_Work instruction:_ Identify each line below that contains the word "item", and copy it out.
(Material for this task Opens)
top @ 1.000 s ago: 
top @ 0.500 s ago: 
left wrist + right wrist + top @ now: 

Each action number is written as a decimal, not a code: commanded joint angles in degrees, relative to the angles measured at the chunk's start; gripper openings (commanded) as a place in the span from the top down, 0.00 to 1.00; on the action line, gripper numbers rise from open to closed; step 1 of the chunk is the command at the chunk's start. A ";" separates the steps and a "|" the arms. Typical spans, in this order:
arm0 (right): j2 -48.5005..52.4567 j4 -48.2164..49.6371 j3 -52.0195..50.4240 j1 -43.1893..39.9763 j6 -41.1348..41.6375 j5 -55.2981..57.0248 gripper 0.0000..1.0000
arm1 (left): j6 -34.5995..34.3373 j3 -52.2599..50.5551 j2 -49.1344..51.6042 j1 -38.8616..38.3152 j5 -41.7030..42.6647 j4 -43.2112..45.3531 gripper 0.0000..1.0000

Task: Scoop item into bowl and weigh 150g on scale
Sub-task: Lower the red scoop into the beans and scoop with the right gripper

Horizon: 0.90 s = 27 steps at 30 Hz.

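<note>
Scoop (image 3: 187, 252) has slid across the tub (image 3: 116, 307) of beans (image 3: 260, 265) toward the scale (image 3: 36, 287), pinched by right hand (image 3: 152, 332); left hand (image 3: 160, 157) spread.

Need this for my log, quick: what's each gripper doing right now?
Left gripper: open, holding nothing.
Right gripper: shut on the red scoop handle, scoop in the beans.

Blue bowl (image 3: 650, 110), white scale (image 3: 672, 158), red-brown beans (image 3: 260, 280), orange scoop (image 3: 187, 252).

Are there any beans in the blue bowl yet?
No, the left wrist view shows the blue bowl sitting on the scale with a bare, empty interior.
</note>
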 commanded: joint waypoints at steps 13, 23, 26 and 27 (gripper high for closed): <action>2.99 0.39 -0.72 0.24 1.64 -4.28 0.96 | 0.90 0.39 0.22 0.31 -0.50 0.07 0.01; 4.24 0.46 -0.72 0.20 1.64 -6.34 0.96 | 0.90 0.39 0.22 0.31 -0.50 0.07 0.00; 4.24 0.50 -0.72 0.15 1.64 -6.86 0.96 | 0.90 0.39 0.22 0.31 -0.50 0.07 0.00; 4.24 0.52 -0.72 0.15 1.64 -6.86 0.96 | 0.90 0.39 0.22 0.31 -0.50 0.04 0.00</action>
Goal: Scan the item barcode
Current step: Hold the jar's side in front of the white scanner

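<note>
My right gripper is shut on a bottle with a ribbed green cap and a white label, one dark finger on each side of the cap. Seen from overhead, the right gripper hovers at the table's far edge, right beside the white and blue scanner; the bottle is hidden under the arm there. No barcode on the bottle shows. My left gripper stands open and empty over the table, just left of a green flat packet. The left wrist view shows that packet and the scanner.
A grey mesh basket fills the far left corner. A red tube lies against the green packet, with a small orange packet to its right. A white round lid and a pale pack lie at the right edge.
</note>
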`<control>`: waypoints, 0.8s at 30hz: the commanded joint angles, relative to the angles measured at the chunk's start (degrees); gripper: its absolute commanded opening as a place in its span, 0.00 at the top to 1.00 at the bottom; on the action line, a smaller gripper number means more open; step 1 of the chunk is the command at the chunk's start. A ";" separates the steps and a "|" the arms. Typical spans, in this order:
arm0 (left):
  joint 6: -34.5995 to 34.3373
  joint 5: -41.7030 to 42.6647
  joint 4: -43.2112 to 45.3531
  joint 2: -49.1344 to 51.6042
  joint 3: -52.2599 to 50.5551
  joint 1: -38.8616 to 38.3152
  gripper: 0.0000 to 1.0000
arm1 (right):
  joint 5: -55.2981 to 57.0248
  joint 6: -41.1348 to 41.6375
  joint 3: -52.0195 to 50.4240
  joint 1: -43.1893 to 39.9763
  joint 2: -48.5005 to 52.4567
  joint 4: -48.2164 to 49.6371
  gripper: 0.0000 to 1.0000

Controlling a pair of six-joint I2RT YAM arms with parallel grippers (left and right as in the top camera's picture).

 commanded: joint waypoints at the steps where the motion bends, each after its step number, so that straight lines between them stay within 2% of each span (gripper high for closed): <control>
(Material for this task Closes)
_Completed exercise:_
Task: Scoop item into bowl and weigh 150g on scale
Goal: Scan the item barcode

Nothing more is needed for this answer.